» WORK INSTRUCTION: When a picture appears in the listing, leave it out and copy the rest exactly as it stands.

» INFORMATION PROVIDED:
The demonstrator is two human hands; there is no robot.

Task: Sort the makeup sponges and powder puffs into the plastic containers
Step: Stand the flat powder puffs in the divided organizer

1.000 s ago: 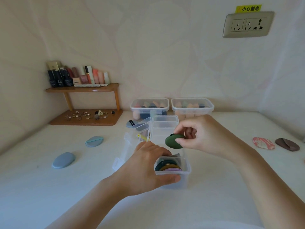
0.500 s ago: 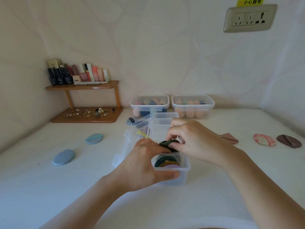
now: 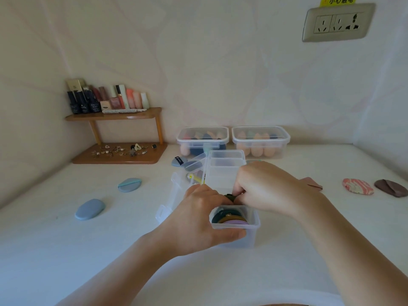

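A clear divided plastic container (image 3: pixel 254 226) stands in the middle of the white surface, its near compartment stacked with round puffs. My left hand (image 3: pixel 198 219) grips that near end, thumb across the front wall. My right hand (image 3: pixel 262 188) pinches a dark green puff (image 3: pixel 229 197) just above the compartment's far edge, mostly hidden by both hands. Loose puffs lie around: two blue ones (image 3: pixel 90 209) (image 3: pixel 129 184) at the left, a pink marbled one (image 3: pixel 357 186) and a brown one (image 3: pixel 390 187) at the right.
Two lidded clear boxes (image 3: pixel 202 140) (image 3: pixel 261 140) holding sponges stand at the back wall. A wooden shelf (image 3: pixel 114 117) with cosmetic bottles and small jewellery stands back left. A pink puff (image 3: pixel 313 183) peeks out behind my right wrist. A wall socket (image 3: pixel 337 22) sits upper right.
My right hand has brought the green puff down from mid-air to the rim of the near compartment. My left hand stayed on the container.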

» RESULT OF THIS EXERCISE:
The demonstrator is two human hands; there is no robot.

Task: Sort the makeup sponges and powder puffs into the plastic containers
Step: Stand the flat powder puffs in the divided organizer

1.000 s ago: 
0.500 s ago: 
now: 

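A clear divided plastic container (image 3: pixel 254 226) stands in the middle of the white surface, its near compartment stacked with round puffs. My left hand (image 3: pixel 198 219) grips that near end, thumb across the front wall. My right hand (image 3: pixel 262 188) pinches a dark green puff (image 3: pixel 229 197) just above the compartment's far edge, mostly hidden by both hands. Loose puffs lie around: two blue ones (image 3: pixel 90 209) (image 3: pixel 129 184) at the left, a pink marbled one (image 3: pixel 357 186) and a brown one (image 3: pixel 390 187) at the right.
Two lidded clear boxes (image 3: pixel 202 140) (image 3: pixel 261 140) holding sponges stand at the back wall. A wooden shelf (image 3: pixel 114 117) with cosmetic bottles and small jewellery stands back left. A pink puff (image 3: pixel 313 183) peeks out behind my right wrist. A wall socket (image 3: pixel 337 22) sits upper right.
My right hand has brought the green puff down from mid-air to the rim of the near compartment. My left hand stayed on the container.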

This concludes the exercise.